A reviewer of our carbonate vug-quantification paper asked a fair question: how does your method stack up against the published path-morphology approach? We agreed it was worth answering. Then we tried to answer it, and ran into a wall that has nothing to do with method quality and everything to do with how our field publishes. None of the studies we cite release their code. Not the rival vug method, not the fracture methods, not ours. So the honest benchmark we could actually run was small, indirect, and in the end unusable. This is the story of that attempt, because the attempt is more instructive than any accuracy number we could have printed.
The comparison a reviewer wanted
The rival method is a classical computer-vision pipeline built on path-morphology operators. It separates rock pore space into matrix, fractures, and vugs, and it works on dynamic image logs, where a sliding-window rescaling sharpens the contrast of thin features. Our method is also classical, no deep learning, but it works on static logs on purpose. Dynamic normalisation sharpens fractures and beddings, which for our task is noise: we are counting dissolution pores, and the raw static electrical measurement keeps the conductive vug blobs distinct instead of dressing up every hairline crack around them. So the two methods do a related thing on deliberately different inputs. That mismatch matters later.
To compare them properly you need one of two things: the rival's code, so you can run it on your wells, or your labelled data handed to them so they can run theirs. We had neither, and neither did they.

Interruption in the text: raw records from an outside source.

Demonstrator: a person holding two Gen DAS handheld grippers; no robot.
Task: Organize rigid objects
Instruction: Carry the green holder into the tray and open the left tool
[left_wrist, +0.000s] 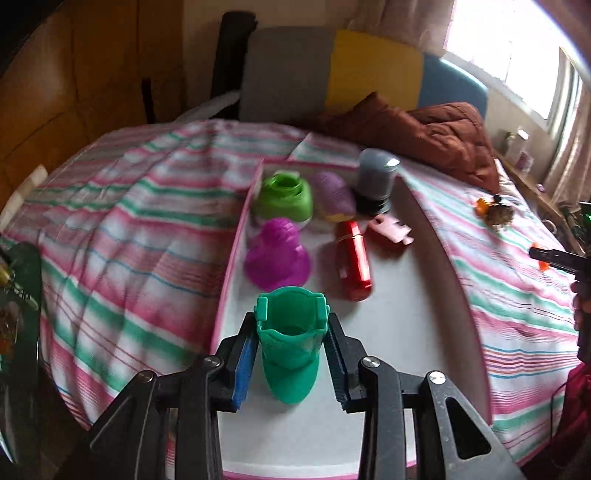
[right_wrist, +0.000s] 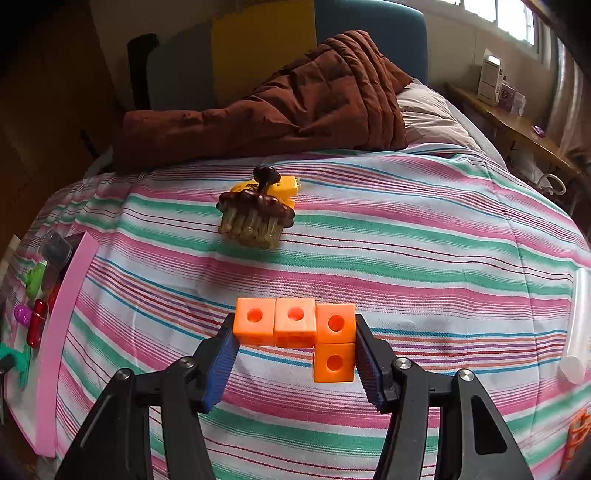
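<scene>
The left gripper (left_wrist: 290, 354) clamps a green cup (left_wrist: 290, 350) over the tray (left_wrist: 406, 332), toys ahead, while the right gripper (right_wrist: 295, 350) clamps orange blocks (right_wrist: 295, 326) near a brown brush (right_wrist: 255, 214).

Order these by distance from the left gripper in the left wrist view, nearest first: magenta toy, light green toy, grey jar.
1. Magenta toy, just beyond the left gripper, near the tray's left wall.
2. Light green toy, behind it.
3. Grey jar, far right corner.

Your pink-rimmed tray (right_wrist: 59, 332) is cut off at the left edge, its toys too small to tell, and an orange lattice piece (right_wrist: 576, 435) is cropped near right.
</scene>
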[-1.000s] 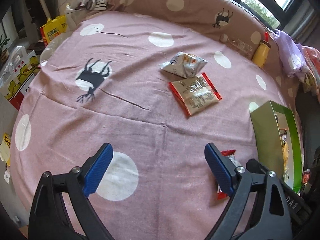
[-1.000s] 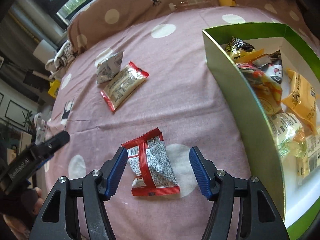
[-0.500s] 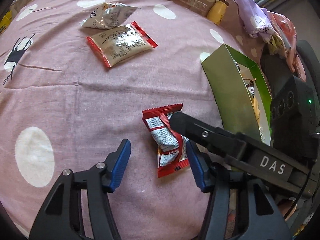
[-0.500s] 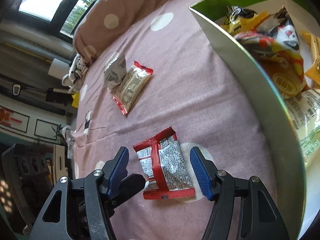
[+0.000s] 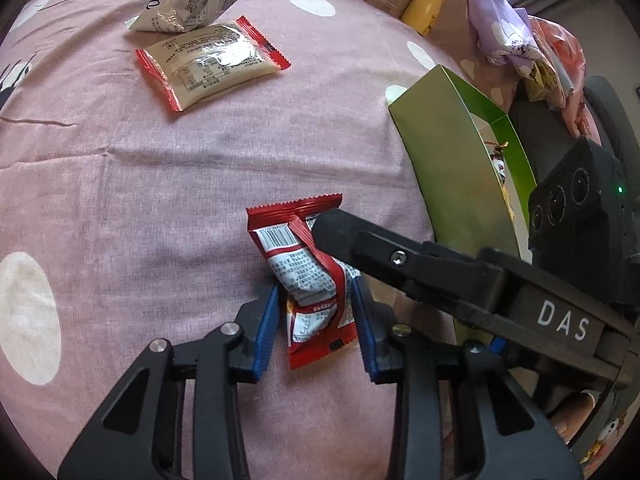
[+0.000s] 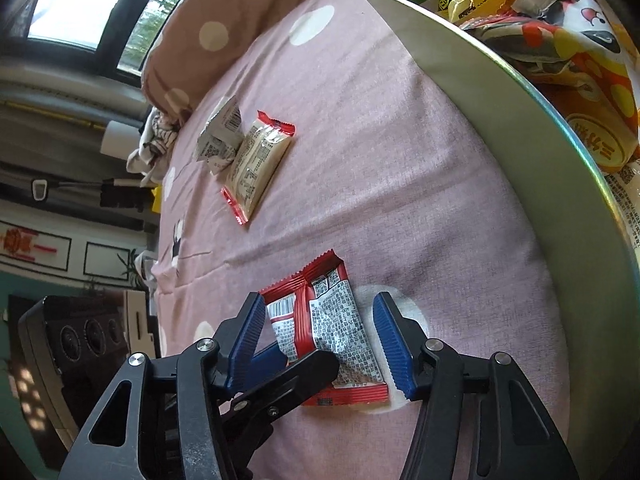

Running a method on a screenshot
With no code to install and no dataset to share, we did the only concrete thing available. The rival paper prints a figure of its dynamic-log input and the threshold maps it produces. We took a screenshot of that figure, fed the image into our own pipeline, and looked at what our thresholding produced against what theirs did on the same visible pixels.
The result was encouraging in the narrow way a screenshot can be: our pipeline produced comparable threshold maps on that single figure. For a moment the comparison looked feasible. But a screenshot of one published figure is not a benchmark. It is a few hundred pixels lifted out of a paper, with no depth registration and no raw intensity range. You can eyeball agreement. You cannot report a number and call it fair.
The request that went unanswered
So we did the correct next step. We wrote to the authors and asked for permission to use their figure properly and for the raw data behind it, so we could run a real comparison on shared ground.
We never heard back.
That is the whole event, and it is the load-bearing one. No refusal to argue with, no licensing terms to negotiate, no dataset arriving with strings attached. Silence. And because none of the cited studies open-source their code either, there was no fallback path, no repository to clone, no reference implementation to reproduce the maps ourselves. The comparison had exactly one door, and no one answered it.
Two reasons to exclude, either one sufficient
We dropped the comparison from the manuscript, and it is worth being precise about why, because there were two independent reasons and only one of them is the silence.
The first is access: no permission, no raw data, no code. On its own that ends the comparison.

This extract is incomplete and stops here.